One major issue in computer vision is that images are extremely complex. A giraffe can strike a wide variety of poses. On a safari, missing part of a motion sequence is usually not a problem, but for the study of collective behavior, this information can be critical. This is where computer scientists with the new “neural puppeteer” model come into play.
The goal was to be able to predict 3D key points and track them regardless of texture. As a result, we developed an AI system that predicts silhouette images from any camera perspective using 3D key points.Urs Waldmann
Predictive silhouettes based on 3D points
“One idea in computer vision is to describe the very complex space of images by encoding as few parameters as possible,” says Bastian Goldlücke, a computer vision professor at the University of Konstanz. The skeleton has been a popular representation up to this point. Bastian Goldlücke and doctoral researchers Urs Waldmann and Simon Giebenhain present a neural network model in a new paper published in the Proceedings of the 16th Asian Conference on Computer Vision that allows them to represent motion sequences and render full appearance of animals from any viewpoint using only a few key points. The 3D view is more malleable and precise than the skeleton models currently in use.
“The goal was to be able to predict 3D key points and track them regardless of texture,” says doctoral researcher Urs Waldmann. “As a result, we developed an AI system that predicts silhouette images from any camera perspective using 3D key points.” It is also possible to determine skeletal points from silhouette images by reversing the process. The AI system can calculate the intermediate steps that are statistically likely based on the key points. It is important to use the individual silhouette. This is because if you only work with skeletal points, you won’t know whether the animal you’re looking at is fairly massive or nearing starvation.

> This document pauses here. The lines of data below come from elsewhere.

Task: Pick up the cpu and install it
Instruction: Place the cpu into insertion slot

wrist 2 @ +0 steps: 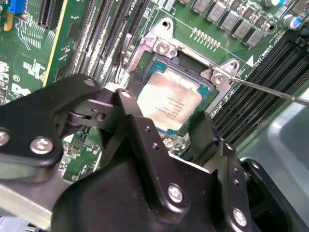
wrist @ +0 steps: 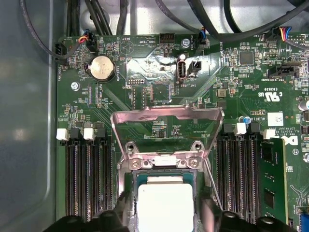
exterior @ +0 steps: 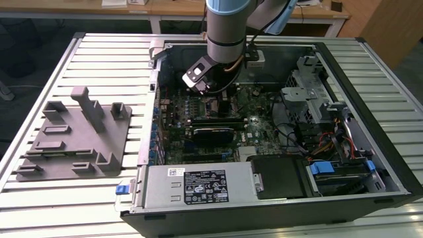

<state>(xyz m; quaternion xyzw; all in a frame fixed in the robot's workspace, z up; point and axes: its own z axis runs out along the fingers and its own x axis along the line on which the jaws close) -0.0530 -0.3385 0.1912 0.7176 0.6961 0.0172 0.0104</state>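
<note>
The cpu (wrist 2: 169, 99) (wrist: 165, 205), a small silvery square chip, lies flat inside the dark socket frame (wrist 2: 164, 48) of the green motherboard (exterior: 258, 124). My gripper (wrist 2: 162, 110) (wrist: 166, 215) hangs low over it, open. One black finger (wrist 2: 126, 104) stands on each side of the chip, with a small gap showing to each in the first wrist view. The socket's metal load plate (wrist: 166, 116) is swung up and back, and its thin lever (wrist 2: 270, 89) sticks out to the side. In the exterior view the gripper (exterior: 215, 96) is down inside the open computer case.
Memory slots (wrist: 87, 179) flank the socket, one holding a memory stick (wrist: 268, 179). The case walls (exterior: 155, 99), a drive cage (exterior: 310, 99), cables (exterior: 324, 144) and the power supply (exterior: 198, 186) surround the board. A grey fixture tray (exterior: 73, 139) sits on the slatted table at the exterior view's left.
</note>
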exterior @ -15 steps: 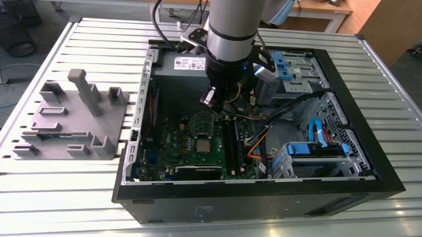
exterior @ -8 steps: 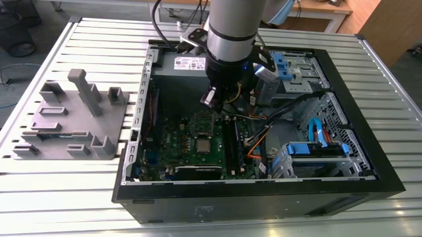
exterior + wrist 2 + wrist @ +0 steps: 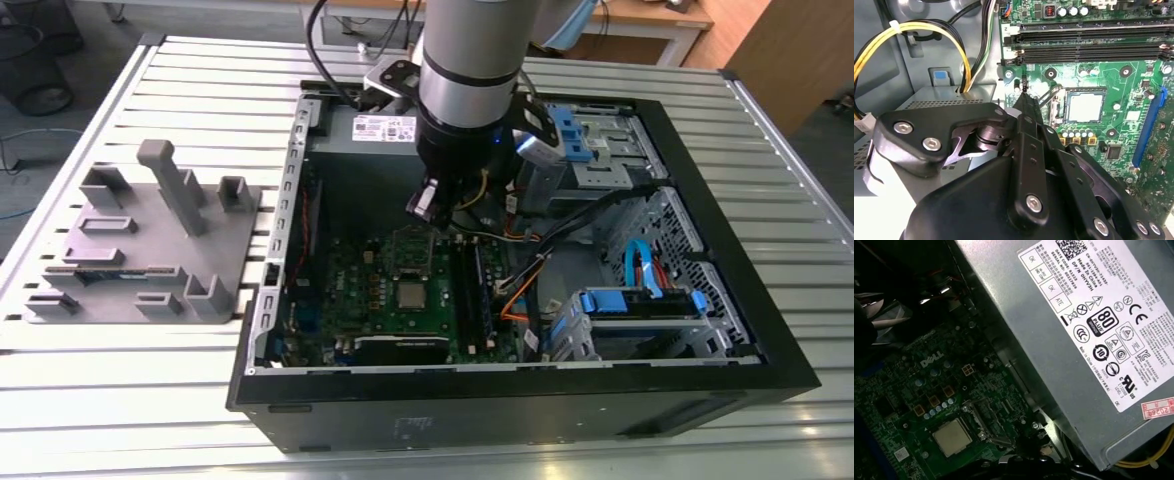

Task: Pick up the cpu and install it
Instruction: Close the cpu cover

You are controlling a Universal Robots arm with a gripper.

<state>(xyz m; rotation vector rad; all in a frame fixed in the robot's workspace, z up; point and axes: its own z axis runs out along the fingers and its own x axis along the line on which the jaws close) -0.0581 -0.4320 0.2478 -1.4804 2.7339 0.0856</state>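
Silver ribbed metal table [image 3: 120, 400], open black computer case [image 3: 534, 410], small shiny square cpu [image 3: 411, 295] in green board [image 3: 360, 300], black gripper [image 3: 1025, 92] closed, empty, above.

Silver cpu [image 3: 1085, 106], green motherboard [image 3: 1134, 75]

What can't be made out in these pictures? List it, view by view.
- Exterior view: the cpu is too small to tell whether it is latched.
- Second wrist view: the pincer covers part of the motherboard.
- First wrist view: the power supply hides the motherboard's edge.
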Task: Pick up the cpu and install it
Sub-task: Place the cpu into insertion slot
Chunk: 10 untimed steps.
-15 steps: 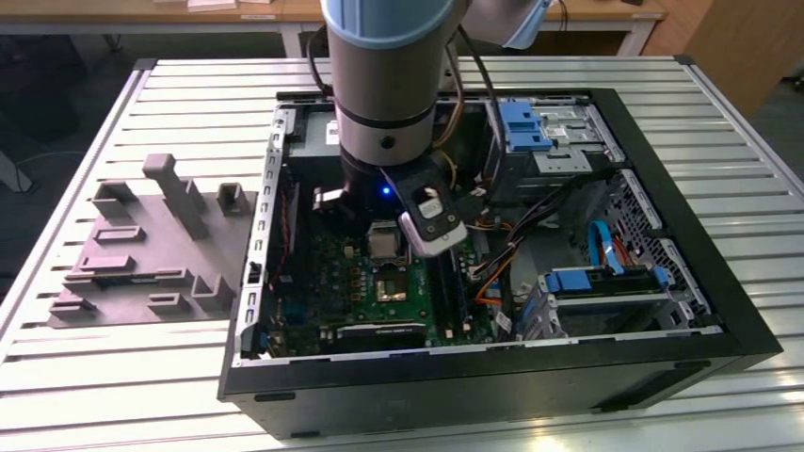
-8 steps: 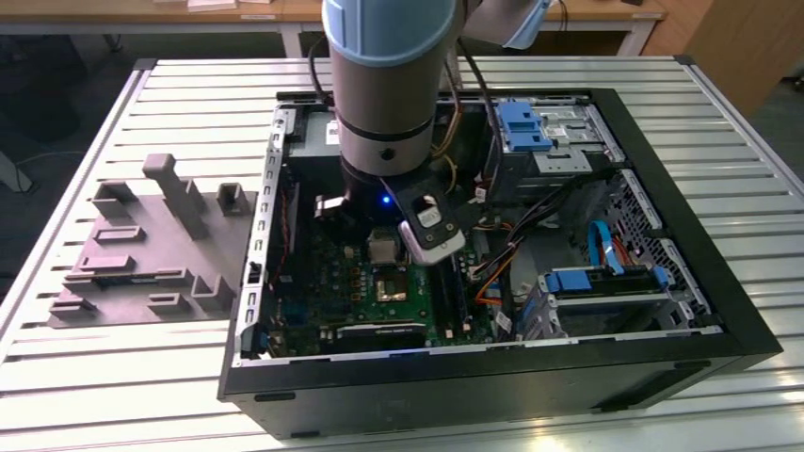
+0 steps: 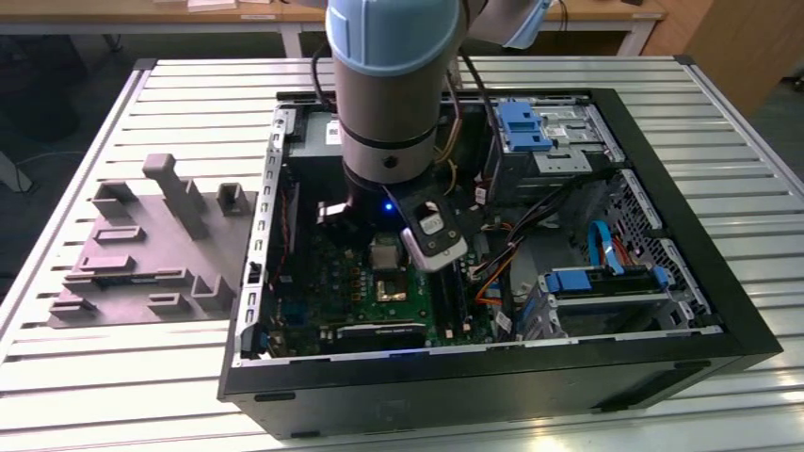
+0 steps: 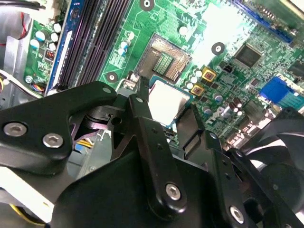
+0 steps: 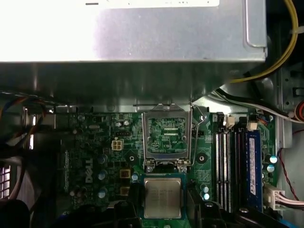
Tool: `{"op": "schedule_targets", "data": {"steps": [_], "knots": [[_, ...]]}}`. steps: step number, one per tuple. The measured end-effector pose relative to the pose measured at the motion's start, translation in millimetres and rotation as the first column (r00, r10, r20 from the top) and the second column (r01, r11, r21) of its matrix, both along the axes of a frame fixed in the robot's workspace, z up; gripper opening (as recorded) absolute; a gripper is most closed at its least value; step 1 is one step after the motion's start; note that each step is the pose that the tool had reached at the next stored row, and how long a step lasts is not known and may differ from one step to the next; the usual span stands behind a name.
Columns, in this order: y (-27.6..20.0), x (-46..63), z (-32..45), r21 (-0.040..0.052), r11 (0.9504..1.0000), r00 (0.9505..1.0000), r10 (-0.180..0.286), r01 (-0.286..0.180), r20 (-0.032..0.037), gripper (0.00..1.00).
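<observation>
The gripper [image 4: 167,111] pinches the cpu [image 4: 166,99] between its two fingers [image 4: 142,111] and holds it just beside the open socket [image 5: 166,135], over the green motherboard [image 5: 203,142] — at the middle of the exterior view, inside the computer case [image 3: 703,282].

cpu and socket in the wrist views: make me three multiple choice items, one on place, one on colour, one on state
1. Where is the cpu relative to the socket? A) seated in it B) beside it, in the gripper C) nowhere near it
2. The motherboard is A) green B) red C) white
3. The socket is A) holding a chip B) under a heatsink C) open and empty
B: the fingers flank it next to the socket. A: the board is green. C: nothing sits in it.
</observation>
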<state>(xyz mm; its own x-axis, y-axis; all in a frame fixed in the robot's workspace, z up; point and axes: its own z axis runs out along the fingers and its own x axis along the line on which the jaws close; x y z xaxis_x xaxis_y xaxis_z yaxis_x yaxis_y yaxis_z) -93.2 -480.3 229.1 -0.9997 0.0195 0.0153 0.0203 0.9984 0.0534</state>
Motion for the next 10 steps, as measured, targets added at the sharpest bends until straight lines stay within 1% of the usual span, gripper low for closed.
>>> {"op": "schedule_targets", "data": {"steps": [5,10], "knots": [[-1.7,1.0,-3.6,-0.0011,1.0000,1.0000,0.000,0.000,0.0000,0.47],[-1.8,1.1,-11.0,-0.0014,1.0000,1.0000,0.000,0.000,0.0000,0.47]]}}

In the field of biology in particular, there are applications for this model: “At the Cluster of Excellence ‘Centre for the Advanced Study of Collective Behaviour’, we see that many different species of animals are tracked and that poses also need to be predicted in this context,” Waldmann says.
Long-term goal: apply the system to as much data as possible on wild animals
The team began by predicting human, pigeon, giraffe, and cow silhouette motions. According to Waldmann, humans are frequently used as test cases in computer science. His Cluster of Excellence colleagues work with pigeons. Their fine claws, on the other hand, present a significant challenge. Cows had good model data, but the giraffe’s extremely long neck presented a challenge that Waldmann was eager to tackle. The silhouettes were created based on a few key points, ranging from 19 to 33 in total.
The computer scientists are now ready for real-world applications: In the future, data on insects and birds will be collected in the University of Konstanz’s Imaging Hanger, the university’s largest laboratory for the study of collective behavior. Controlling environmental aspects such as lighting and background is easier in the Imaging Hangar than in the field. However, the long-term goal is to train the model on as many different species of wild animals as possible in order to gain new insights into animal behavior.